Bukan Hanya The Fed, Pemerintah AS Juga Terlibat

Jika Anda berpikir pemerintah AS akan menangani masalah ini, Anda salah. The Fed dianggap sebagai entitas swasta yang belum diperintah oleh entitas pemerintah mana pun. Namun, dilihat dari fasilitas kredit dan pendanaan yang baru saja diluncurkan, terlihat bahwa The Fed berkolaborasi dengan Departemen Keuangan AS karena sebenarnya The Fed tidak memiliki izin untuk membeli obligasi perusahaan, saham, dan kota.
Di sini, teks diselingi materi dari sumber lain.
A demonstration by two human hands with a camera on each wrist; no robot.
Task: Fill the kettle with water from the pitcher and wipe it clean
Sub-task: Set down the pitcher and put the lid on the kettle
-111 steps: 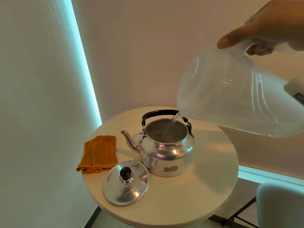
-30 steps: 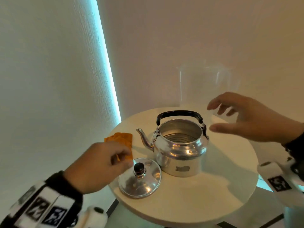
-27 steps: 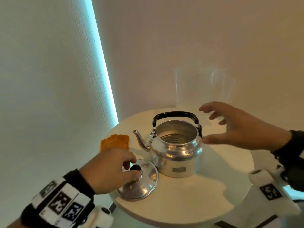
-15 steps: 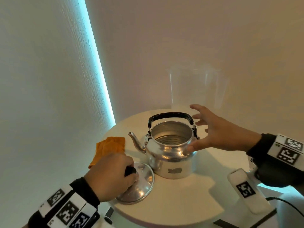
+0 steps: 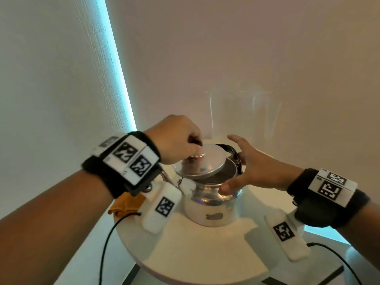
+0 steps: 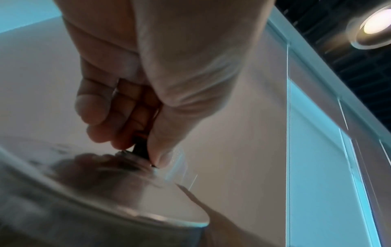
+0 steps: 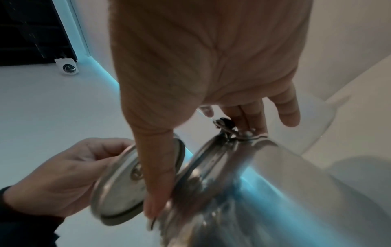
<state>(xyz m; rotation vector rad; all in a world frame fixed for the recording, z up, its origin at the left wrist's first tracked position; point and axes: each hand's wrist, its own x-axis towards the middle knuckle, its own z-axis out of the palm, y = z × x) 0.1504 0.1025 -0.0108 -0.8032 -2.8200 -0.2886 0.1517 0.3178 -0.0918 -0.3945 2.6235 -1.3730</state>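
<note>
The steel kettle (image 5: 211, 204) stands in the middle of the round table (image 5: 195, 254). My left hand (image 5: 191, 147) pinches the black knob (image 6: 138, 147) of the steel lid (image 5: 202, 163) and holds the lid tilted just above the kettle's mouth, which still shows on the right. My right hand (image 5: 236, 169) rests against the kettle's shoulder, thumb on the near side and straight fingers at the black handle's hinge (image 7: 226, 122). The clear pitcher (image 5: 242, 116) stands upright behind the kettle. A folded orange cloth (image 5: 125, 204) lies at the table's left edge, partly hidden by my left wrist.
Walls close in behind and to the left of the small table, with a blue light strip (image 5: 121, 75) in the corner. Cables hang from both wrist units over the table's front edge. The table's near edge drops off to the floor.
The pitcher was set down at the back after pouring. My left hand lifted the lid off the table and carried it over the kettle's mouth. My right hand came to rest on the kettle.
</note>
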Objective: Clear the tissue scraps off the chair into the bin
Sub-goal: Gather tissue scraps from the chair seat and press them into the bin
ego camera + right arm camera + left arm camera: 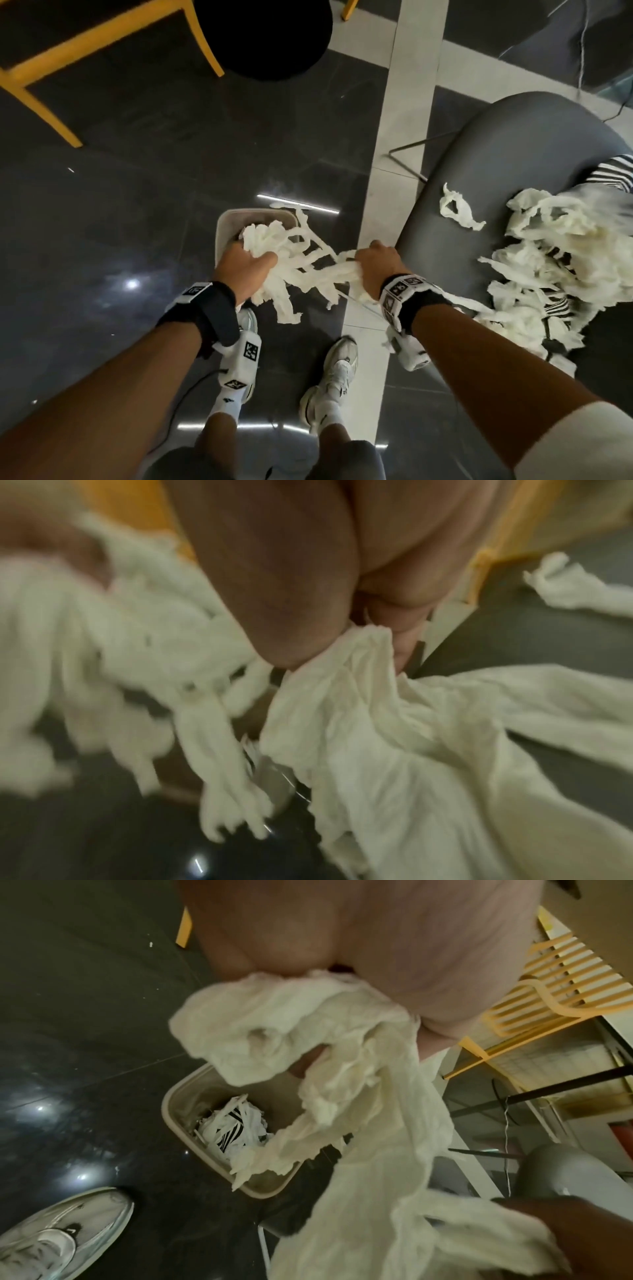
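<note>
A long bunch of white tissue strips (308, 263) stretches between both hands. My left hand (246, 263) grips one end right over the beige bin (222, 226) on the floor. My right hand (373, 267) grips the other end at the left edge of the grey chair seat (496, 164). A large heap of tissue scraps (555, 260) lies on the seat at the right, with one loose strip (459, 209) apart from it. In the left wrist view the bin (178, 1096) holds white and striped scraps (232, 1129), and tissue (308, 1031) hangs from my fingers.
A yellow wooden chair (102, 44) and a black round base (270, 37) stand on the dark glossy floor beyond the bin. My two white shoes (335, 373) are just behind the bin. Striped black-and-white pieces (609, 174) lie among the tissue on the seat.
</note>
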Available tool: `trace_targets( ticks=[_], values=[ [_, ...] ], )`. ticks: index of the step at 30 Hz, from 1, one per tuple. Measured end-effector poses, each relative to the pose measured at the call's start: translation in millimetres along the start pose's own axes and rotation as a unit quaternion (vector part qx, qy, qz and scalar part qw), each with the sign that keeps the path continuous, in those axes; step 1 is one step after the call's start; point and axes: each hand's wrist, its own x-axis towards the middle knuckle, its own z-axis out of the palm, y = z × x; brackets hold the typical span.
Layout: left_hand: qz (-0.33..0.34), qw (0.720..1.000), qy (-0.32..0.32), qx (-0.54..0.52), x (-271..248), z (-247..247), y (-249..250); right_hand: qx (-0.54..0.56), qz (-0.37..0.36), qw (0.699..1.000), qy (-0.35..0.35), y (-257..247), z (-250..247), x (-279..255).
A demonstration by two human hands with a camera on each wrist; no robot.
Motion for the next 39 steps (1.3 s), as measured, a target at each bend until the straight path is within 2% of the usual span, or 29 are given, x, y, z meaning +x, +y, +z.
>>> trace_targets(
  ticks=[2, 4, 7, 10, 14, 16, 17, 18, 23, 25, 26, 28, 31, 32, 35, 37, 39],
  values=[
    [-0.007, 1.0, 0.018, -0.009, 8, -7, -6, 0.124, 0.006, 0.991, 0.051, -20, -10, 6],
    [-0.021, 1.0, 0.018, -0.003, 14, -15, -10, 0.262, 0.002, 0.96, 0.104, -46, -20, 13],
    [-0.023, 1.0, 0.019, -0.006, 20, -25, -12, 0.449, 0.008, 0.884, 0.126, -93, -33, 25],
    [-0.009, 0.999, 0.021, -0.04, 27, -30, -15, 0.588, 0.018, 0.798, 0.132, -134, -35, 41],
    [-0.025, 0.996, 0.032, -0.08, 37, -36, -28, 0.699, 0.038, 0.711, 0.073, -171, -22, 62],
    [-0.03, 0.994, 0.039, -0.097, 42, -41, -40, 0.755, 0.054, 0.653, 0.017, -181, -11, 70],
    [-0.032, 0.993, 0.035, -0.104, 45, -44, -45, 0.77, 0.055, 0.636, -0.005, -184, -6, 74],
    [-0.036, 0.993, 0.029, -0.112, 48, -45, -51, 0.773, 0.058, 0.632, -0.019, -184, 1, 77],
    [-0.05, 0.995, -0.018, -0.085, 62, -35, -67, 0.761, 0.068, 0.644, -0.041, -173, 43, 94],
    [-0.048, 0.996, -0.011, -0.081, 69, -27, -70, 0.758, 0.046, 0.648, -0.052, -165, 51, 100],
    [-0.044, 0.997, -0.001, -0.066, 74, -22, -72, 0.748, 0.044, 0.66, -0.047, -159, 55, 104],
    [-0.038, 0.999, 0.022, -0.023, 87, -10, -76, 0.7, 0.038, 0.713, -0.01, -146, 63, 117],
    [-0.028, 0.998, 0.038, 0.036, 112, 4, -93, 0.567, 0.025, 0.821, 0.059, -132, 83, 144],
    [-0.022, 0.997, 0.031, 0.063, 120, 8, -99, 0.528, 0.026, 0.846, 0.067, -129, 90, 151],
    [0.015, 0.985, 0.008, 0.173, 147, 20, -111, 0.432, -0.005, 0.899, 0.072, -129, 107, 175],
    [0.024, 0.975, 0.01, 0.222, 169, 26, -121, 0.349, -0.072, 0.933, 0.055, -138, 122, 196],
    [-0.001, 0.959, 0.011, 0.284, 194, 32, -139, 0.241, -0.137, 0.96, 0.031, -149, 137, 220]
  ],
)
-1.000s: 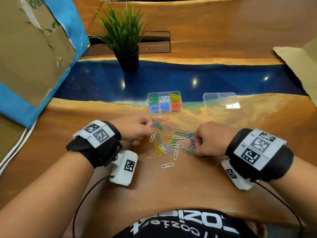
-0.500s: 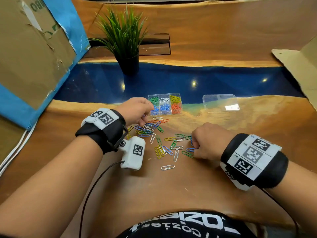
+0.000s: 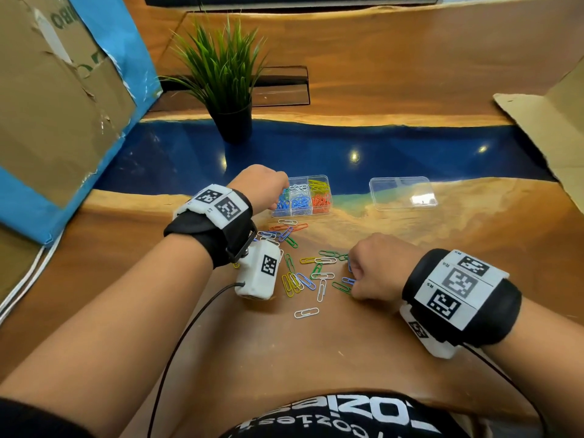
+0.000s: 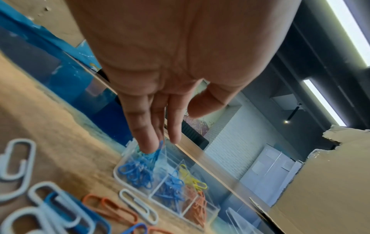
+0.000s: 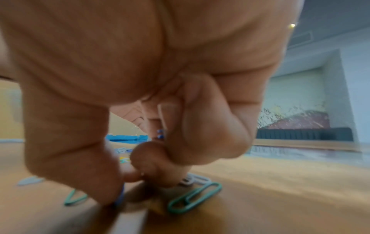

Apakah itu berarti The Fed mengambil alih pemerintah AS atau sebaliknya?

Dalam wawancara lama, mantan ketua Federal Reserve AS, Alan Greenspan mengatakan:

“Pertama, the Federal Reserve adalah agen independen, dan itu pada dasarnya berarti bahwa tidak ada agen pemerintah lain yang dapat menolak tindakan yang ia ambil.”

Terlepas dari hal tersebut, The Fed sekarang bekerja bersama dengan pemerintah AS. secara khusus, bank sentral akan membiayai apa yang disebut special purpose vehicle (SPV) untuk setiap operasi kreditnya (pembelian obligasi pemerintah, obligasi korporasi, surat berharga, dll.).

Departemen Keuangan AS akan melakukan investasi ekuitas di setiap SPV melalui Exchange Stabilization Fund dan secara efektif membeli semua sekuritas ini. The Fed hanya bertindak sebagai bankir, menawarkan pembiayaan. The Fed juga baru-baru ini mempekerjakan BlackRock untuk membeli semua surat berharga dan mengelola SPV atas nama Departemen Keuangan.

Ini berarti bahwa pemerintah AS menasionalisasi pasar keuangan. Skema ini menggabungkan The Fed dan Departemen Keuangan menjadi satu organisasi, setidaknya untuk saat ini. Jadi, mesin cetak ada di tangan Presiden AS Donald Trump, dan siapa yang dapat menjamin bahwa dia tidak akan menggunakannya setelah pandemi ini berakhir?

Pasar kripto akan mengalami peningkatan pada tahun-tahun mendatang karena The Fed mengalirkan dana tunai tak terbatas sekarang.